* [WHAT YOU WILL DO] Line by line, output the data that follows exactly as written.

* [SUPPLIED DATA]
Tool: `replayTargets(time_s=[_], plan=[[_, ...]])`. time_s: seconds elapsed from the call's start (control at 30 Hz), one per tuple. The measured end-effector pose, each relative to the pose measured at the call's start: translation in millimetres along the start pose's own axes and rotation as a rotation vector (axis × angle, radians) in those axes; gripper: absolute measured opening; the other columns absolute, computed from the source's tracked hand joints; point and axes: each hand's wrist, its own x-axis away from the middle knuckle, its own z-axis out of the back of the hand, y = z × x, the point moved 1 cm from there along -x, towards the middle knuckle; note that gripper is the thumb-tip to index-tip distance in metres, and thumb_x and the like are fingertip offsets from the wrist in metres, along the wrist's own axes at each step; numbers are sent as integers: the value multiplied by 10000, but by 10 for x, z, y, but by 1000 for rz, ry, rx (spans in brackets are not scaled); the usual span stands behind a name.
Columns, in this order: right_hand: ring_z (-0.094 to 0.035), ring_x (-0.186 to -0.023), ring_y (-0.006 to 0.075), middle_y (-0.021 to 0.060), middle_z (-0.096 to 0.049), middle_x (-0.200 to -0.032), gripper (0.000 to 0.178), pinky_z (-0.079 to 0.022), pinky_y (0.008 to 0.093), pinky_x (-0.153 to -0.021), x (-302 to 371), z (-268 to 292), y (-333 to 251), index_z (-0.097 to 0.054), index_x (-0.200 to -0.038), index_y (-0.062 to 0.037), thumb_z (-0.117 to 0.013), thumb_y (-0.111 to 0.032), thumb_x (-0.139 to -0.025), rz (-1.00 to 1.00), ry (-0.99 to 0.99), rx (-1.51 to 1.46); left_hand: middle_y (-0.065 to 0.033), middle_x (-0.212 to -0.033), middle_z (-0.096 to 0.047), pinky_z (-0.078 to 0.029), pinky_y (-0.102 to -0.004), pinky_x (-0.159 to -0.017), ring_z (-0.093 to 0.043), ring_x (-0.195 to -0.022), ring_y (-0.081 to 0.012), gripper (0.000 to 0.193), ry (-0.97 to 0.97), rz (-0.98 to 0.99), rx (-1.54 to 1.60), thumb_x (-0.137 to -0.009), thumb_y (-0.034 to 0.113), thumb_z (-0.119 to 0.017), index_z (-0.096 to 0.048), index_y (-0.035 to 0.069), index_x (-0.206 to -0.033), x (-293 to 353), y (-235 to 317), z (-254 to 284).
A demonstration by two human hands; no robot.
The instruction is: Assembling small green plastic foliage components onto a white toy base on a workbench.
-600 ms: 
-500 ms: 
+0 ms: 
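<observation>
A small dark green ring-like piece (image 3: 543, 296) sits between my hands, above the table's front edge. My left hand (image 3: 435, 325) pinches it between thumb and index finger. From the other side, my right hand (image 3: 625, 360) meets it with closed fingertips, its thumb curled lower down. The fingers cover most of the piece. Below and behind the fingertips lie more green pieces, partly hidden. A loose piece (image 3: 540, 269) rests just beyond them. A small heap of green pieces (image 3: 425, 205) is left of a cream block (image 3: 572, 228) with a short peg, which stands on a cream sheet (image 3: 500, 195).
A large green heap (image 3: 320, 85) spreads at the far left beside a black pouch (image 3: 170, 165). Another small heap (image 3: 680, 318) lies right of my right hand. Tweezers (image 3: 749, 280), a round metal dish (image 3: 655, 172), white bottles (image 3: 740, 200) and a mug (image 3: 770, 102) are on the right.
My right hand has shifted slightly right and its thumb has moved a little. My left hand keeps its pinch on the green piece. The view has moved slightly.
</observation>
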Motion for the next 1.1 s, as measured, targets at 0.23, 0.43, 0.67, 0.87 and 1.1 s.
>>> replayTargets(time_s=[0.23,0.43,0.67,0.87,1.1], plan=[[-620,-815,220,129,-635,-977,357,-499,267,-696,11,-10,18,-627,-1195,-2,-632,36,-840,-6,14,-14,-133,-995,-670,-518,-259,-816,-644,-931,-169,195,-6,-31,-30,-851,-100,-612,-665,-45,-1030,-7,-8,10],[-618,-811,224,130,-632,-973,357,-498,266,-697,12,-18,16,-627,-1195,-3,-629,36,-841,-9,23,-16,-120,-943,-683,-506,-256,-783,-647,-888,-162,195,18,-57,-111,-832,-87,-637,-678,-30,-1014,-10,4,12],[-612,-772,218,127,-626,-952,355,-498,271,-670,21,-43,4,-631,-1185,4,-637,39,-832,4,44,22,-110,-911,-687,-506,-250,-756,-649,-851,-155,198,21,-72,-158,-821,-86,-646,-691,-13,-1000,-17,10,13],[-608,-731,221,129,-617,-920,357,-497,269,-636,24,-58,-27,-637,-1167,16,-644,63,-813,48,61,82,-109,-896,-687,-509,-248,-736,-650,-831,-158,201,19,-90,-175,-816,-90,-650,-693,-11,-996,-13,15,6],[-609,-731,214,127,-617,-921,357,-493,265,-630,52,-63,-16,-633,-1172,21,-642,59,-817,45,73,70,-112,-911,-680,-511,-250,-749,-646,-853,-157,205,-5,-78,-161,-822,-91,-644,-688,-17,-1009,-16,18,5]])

* [WRITTEN RESPONSE]
Tool: `replayTargets(time_s=[_], plan=[[_, ...]])`. time_s: seconds elapsed from the call's start (control at 30 Hz), one per tuple. The measured end-effector pose, each relative to the pose measured at the call's start: translation in millimetres along the start pose's own axes and rotation as a rotation vector (axis × angle, radians) in those axes; gripper: absolute measured opening; the other columns absolute, computed from the source's tracked hand joints; point and axes: each hand's wrist, its own x-axis away from the middle knuckle, its own z-axis out of the back of the hand, y = z × x, the point moved 1 cm from there along -x, towards the middle knuckle; note that gripper is the thumb-tip to index-tip distance in metres, and thumb_x and the like are fingertip offsets from the wrist in metres, along the wrist's own axes at each step; numbers are sent as integers: the value multiplied by 10000, but by 10 for x, z, y, but by 1000 for rz, ry, rx (spans in brackets are not scaled); the usual span stands behind a name.
Columns, in this order: right_hand: ring_z (-0.094 to 0.035), ring_x (-0.186 to -0.023), ring_y (-0.006 to 0.075), middle_y (-0.021 to 0.060), middle_z (-0.096 to 0.049), middle_x (-0.200 to -0.032), gripper (0.000 to 0.178), pinky_z (-0.079 to 0.022), pinky_y (0.008 to 0.093), pinky_x (-0.153 to -0.021), x (-302 to 371), z (-268 to 292), y (-333 to 251), index_z (-0.097 to 0.054), index_x (-0.200 to -0.038), index_y (-0.062 to 0.037), thumb_z (-0.117 to 0.013), thumb_y (-0.111 to 0.032), thumb_x (-0.139 to -0.025), rz (-1.00 to 1.00), ry (-0.99 to 0.99), rx (-1.51 to 1.46); left_hand: middle_y (-0.065 to 0.033), middle_x (-0.212 to -0.033), middle_z (-0.096 to 0.047), pinky_z (-0.078 to 0.029), pinky_y (-0.102 to -0.004), pinky_x (-0.159 to -0.017), ring_z (-0.093 to 0.043), ring_x (-0.195 to -0.022), ring_y (-0.081 to 0.012), gripper (0.000 to 0.193), ry (-0.97 to 0.97), rz (-0.98 to 0.99), rx (-1.54 to 1.60), thumb_x (-0.137 to -0.009), thumb_y (-0.034 to 0.113), thumb_z (-0.119 to 0.017), index_z (-0.096 to 0.048), index_y (-0.035 to 0.069), index_x (-0.206 to -0.033), x (-293 to 353), y (-235 to 317), z (-254 to 284).
A demonstration by two human hands; no robot.
The instruction is: Assembling small green plastic foliage components onto a white toy base on a workbench.
-600 ms: 
-500 ms: 
+0 ms: 
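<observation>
A small dark green ring-like piece (image 3: 543, 296) sits between my hands, above the table's front edge. My left hand (image 3: 435, 325) pinches it between thumb and index finger. From the other side, my right hand (image 3: 625, 360) meets it with closed fingertips, its thumb curled lower down. The fingers cover most of the piece. Below and behind the fingertips lie more green pieces, partly hidden. A loose piece (image 3: 540, 269) rests just beyond them. A small heap of green pieces (image 3: 425, 205) is left of a cream block (image 3: 572, 228) with a short peg, which stands on a cream sheet (image 3: 500, 195).
A large green heap (image 3: 320, 85) spreads at the far left beside a black pouch (image 3: 170, 165). Another small heap (image 3: 680, 318) lies right of my right hand. Tweezers (image 3: 749, 280), a round metal dish (image 3: 655, 172), white bottles (image 3: 740, 200) and a mug (image 3: 770, 102) are on the right.
My right hand has shifted slightly right and its thumb has moved a little. My left hand keeps its pinch on the green piece. The view has moved slightly.
</observation>
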Motion for the next 1.1 s, as measured, targets at 0.23, 0.43, 0.67, 0.87 and 1.1 s.
>>> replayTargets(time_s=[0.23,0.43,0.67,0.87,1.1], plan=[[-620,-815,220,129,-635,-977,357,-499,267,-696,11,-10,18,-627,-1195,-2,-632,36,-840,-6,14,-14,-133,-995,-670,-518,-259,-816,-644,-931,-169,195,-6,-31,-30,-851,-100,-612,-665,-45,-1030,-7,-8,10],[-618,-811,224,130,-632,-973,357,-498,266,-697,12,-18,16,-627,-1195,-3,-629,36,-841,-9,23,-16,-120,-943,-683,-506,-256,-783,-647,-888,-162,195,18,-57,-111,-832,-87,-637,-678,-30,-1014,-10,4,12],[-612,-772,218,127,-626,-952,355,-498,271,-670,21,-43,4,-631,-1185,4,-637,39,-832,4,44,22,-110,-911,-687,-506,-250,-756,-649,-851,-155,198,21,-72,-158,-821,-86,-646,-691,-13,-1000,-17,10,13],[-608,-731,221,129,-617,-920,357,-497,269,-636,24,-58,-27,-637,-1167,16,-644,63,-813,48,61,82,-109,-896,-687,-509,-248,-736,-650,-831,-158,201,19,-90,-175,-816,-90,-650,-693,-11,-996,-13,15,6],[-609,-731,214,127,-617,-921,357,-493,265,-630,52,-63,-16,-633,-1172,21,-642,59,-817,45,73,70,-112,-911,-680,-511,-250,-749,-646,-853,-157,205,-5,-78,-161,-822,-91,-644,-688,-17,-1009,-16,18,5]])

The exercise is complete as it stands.